As per recently released data from the ONS, construction output in the UK reached pre-COVID levels for the first time in 2022.
Last year, the value of new work reached a record high of £133bn, thereby representing a 15.8% surge when measured as per present prices. This growth was primarily pushed by an expansion in both private as well as public sector projects.
The largest contributors to growth happened to be private new housing as well as public infrastructure, which saw rises of 22.8% and 12.8%, respectively.
It is well to be noted that the private industrial new work went on to experience the largest growth at 56%, but this progress may have been short-lived, as it was the only industry that saw a dip in new orders last year. In 2022, there was a total increase of 11.4% in construction new orders, reaching a total of £80.8bn. This growth was due to private infrastructure, private commercial projects, as well as other public non-housing developments.

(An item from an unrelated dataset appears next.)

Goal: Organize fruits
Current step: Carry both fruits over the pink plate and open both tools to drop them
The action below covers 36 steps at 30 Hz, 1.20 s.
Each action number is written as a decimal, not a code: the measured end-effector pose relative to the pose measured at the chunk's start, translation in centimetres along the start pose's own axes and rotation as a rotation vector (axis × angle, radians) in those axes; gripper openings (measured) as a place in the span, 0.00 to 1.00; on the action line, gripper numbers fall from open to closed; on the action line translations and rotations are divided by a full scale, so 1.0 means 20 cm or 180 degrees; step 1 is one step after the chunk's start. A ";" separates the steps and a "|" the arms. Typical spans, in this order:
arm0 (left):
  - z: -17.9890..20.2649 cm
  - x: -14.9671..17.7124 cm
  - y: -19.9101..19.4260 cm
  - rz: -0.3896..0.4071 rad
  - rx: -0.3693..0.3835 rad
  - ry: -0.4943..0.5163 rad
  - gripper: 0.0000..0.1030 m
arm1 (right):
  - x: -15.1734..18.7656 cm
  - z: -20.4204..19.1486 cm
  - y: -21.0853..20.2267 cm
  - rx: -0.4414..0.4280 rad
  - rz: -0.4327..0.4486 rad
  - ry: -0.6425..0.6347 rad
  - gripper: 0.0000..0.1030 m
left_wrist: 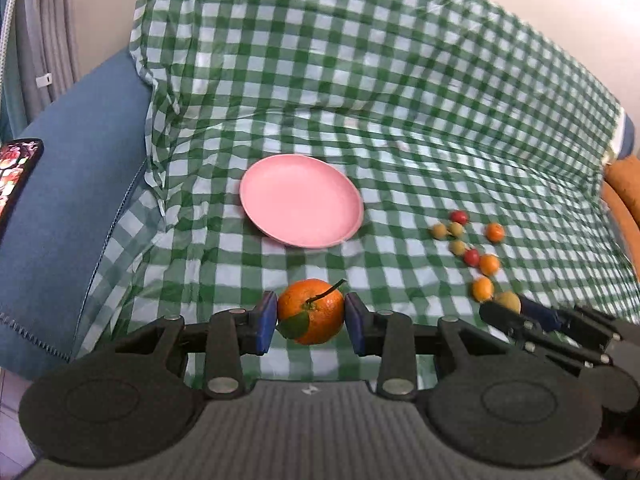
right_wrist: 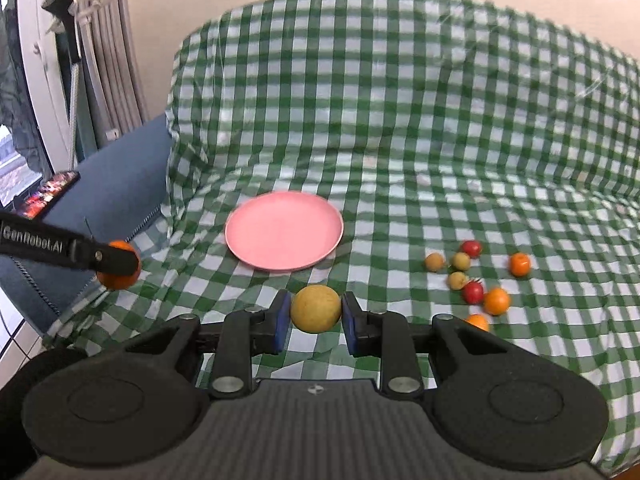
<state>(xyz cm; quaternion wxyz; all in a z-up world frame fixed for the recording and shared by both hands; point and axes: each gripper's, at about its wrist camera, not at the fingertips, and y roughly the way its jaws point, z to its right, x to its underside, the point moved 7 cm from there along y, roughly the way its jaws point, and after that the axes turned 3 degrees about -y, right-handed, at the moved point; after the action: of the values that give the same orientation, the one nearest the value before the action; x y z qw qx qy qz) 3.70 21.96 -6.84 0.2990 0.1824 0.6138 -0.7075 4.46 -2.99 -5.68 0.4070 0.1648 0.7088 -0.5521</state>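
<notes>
My left gripper is shut on an orange tangerine with a stem and a green leaf, held above the checked cloth in front of the pink plate. My right gripper is shut on a round yellow fruit, also in front of the pink plate, which has nothing on it. In the right wrist view the left gripper shows at the far left with the tangerine. In the left wrist view the right gripper shows at lower right with the yellow fruit.
Several small fruits lie on the green-and-white checked cloth right of the plate: red ones, orange ones and yellowish ones. A blue sofa arm with a phone is at left. An orange cushion sits at right.
</notes>
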 end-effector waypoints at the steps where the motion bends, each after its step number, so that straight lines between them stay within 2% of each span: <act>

The growth in infrastructure new orders was apparently because of a significant rise when it comes to electricity orders, which saw an incredible growth of 226.8% from 2021 to 2022.
Firms across Great Britain saw an increase of 5.9%, and the number of employees also saw a surge of 3.3%. London along with south-east remained the most prominent regions within the market, the highest concentration of both firms as well as employees.

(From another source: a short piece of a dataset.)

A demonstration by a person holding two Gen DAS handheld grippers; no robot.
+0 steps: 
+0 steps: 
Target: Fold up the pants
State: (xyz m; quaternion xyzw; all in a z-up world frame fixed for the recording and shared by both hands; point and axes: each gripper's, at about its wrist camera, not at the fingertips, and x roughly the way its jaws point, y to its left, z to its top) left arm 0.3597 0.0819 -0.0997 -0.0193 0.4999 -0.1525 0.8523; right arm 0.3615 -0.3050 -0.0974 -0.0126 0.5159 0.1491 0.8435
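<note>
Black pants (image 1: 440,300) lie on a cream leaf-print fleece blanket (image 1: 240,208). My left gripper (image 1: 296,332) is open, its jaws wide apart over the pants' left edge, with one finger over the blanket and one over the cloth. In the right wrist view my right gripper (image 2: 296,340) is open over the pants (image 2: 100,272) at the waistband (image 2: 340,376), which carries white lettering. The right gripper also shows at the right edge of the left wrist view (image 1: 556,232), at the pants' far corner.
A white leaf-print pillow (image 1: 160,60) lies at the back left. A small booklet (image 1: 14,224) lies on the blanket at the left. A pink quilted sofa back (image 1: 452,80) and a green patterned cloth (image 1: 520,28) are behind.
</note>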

Also, self-employed construction workers have seen a dip by 3.4% to a total of 674,000 in the UK. Last year, the construction industry went on to experience a prominent growth in the number of recorded company insolvencies, with a phenomenal annual growth of 59.4%. This sector played a major role in the entire economy’s insolvencies, thereby accounting for 18.8% of the total.
Significantly, the construction sector happens to have the fourth highest proportion in terms of insolvencies compared to the number of firms in the industry.